▶ [Exercise directions] Copy all of the data below without altering a single line.

▶ [Source data]
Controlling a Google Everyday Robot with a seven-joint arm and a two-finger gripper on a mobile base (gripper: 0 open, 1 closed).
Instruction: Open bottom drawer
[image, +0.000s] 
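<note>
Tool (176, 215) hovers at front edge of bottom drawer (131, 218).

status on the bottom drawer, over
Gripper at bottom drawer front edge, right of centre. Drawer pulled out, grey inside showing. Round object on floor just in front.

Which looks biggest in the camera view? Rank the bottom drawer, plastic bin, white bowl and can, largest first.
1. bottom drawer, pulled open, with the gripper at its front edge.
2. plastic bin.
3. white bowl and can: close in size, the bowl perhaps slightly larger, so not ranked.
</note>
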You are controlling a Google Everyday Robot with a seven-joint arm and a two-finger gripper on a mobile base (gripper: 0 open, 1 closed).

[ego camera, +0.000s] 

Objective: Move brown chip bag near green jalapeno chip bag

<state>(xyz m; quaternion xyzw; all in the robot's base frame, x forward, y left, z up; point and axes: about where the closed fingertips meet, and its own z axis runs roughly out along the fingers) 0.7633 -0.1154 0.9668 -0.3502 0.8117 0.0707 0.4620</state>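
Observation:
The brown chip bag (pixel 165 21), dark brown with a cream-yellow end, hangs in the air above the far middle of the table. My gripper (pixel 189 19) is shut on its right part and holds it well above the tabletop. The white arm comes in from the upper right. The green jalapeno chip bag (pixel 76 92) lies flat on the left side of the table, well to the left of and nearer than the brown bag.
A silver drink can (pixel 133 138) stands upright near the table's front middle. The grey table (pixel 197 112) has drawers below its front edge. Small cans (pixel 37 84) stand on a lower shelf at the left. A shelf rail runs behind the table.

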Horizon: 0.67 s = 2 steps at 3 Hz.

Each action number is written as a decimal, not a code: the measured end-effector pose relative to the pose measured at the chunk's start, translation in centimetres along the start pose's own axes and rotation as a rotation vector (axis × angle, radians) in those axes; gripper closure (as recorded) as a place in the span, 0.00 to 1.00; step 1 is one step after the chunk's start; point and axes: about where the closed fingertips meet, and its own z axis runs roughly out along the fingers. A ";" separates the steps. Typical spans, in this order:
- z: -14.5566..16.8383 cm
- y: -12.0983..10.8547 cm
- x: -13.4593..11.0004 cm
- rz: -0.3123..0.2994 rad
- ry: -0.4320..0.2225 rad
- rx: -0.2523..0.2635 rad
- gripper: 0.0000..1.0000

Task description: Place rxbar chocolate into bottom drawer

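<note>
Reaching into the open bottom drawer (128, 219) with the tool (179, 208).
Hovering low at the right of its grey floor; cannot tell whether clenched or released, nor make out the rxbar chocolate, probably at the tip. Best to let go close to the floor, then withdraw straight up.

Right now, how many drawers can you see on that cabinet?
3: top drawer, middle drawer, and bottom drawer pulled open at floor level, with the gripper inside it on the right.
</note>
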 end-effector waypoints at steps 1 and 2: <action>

▶ [Answer section]
Controlling a Google Everyday Robot with a seven-joint arm and a two-finger gripper on a mobile base (gripper: 0 open, 1 closed).
Instruction: Open bottom drawer
[image, +0.000s] 
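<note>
Tool (176, 215) hovers at front edge of bottom drawer (131, 218).

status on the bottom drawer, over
Gripper at bottom drawer front edge, right of centre. Drawer pulled out, grey inside showing. Round object on floor just in front.

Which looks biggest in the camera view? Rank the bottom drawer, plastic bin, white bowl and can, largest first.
1. bottom drawer, pulled open, with the gripper at its front edge.
2. plastic bin.
3. white bowl and can: close in size, the bowl perhaps slightly larger, so not ranked.
</note>
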You are controlling a Google Everyday Robot with a seven-joint arm and a two-finger gripper on a mobile base (gripper: 0 open, 1 closed).

[ego camera, +0.000s] 

Objective: Move brown chip bag near green jalapeno chip bag

<state>(xyz m; quaternion xyzw; all in the robot's base frame, x forward, y left, z up; point and axes: about where the closed fingertips meet, and its own z axis runs roughly out along the fingers) 0.7633 -0.1154 0.9668 -0.3502 0.8117 0.0707 0.4620</state>
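Observation:
The brown chip bag (pixel 165 21), dark brown with a cream-yellow end, hangs in the air above the far middle of the table. My gripper (pixel 189 19) is shut on its right part and holds it well above the tabletop. The white arm comes in from the upper right. The green jalapeno chip bag (pixel 76 92) lies flat on the left side of the table, well to the left of and nearer than the brown bag.
A silver drink can (pixel 133 138) stands upright near the table's front middle. The grey table (pixel 197 112) has drawers below its front edge. Small cans (pixel 37 84) stand on a lower shelf at the left. A shelf rail runs behind the table.
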
Horizon: 0.67 s = 2 steps at 3 Hz.

Each action number is written as a decimal, not a code: the measured end-effector pose relative to the pose measured at the chunk's start, translation in centimetres along the start pose's own axes and rotation as a rotation vector (axis × angle, radians) in those axes; gripper closure (as recorded) as a place in the span, 0.00 to 1.00; step 1 is one step after the chunk's start; point and axes: about where the closed fingertips meet, and its own z axis runs roughly out along the fingers. A ";" separates the steps. Typical spans, in this order:
- z: -14.5566..16.8383 cm
- y: -12.0983..10.8547 cm
- x: -13.4593..11.0004 cm
- rz: -0.3123..0.2994 rad
- ry: -0.4320..0.2225 rad
- rx: -0.2523..0.2635 rad
- gripper: 0.0000..1.0000

Task description: Place rxbar chocolate into bottom drawer

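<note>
Reaching into the open bottom drawer (128, 219) with the tool (179, 208).
Hovering low at the right of its grey floor; cannot tell whether clenched or released, nor make out the rxbar chocolate, probably at the tip. Best to let go close to the floor, then withdraw straight up.

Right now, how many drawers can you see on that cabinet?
3: top drawer, middle drawer, and bottom drawer pulled open at floor level, with the gripper inside it on the right.
</note>
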 end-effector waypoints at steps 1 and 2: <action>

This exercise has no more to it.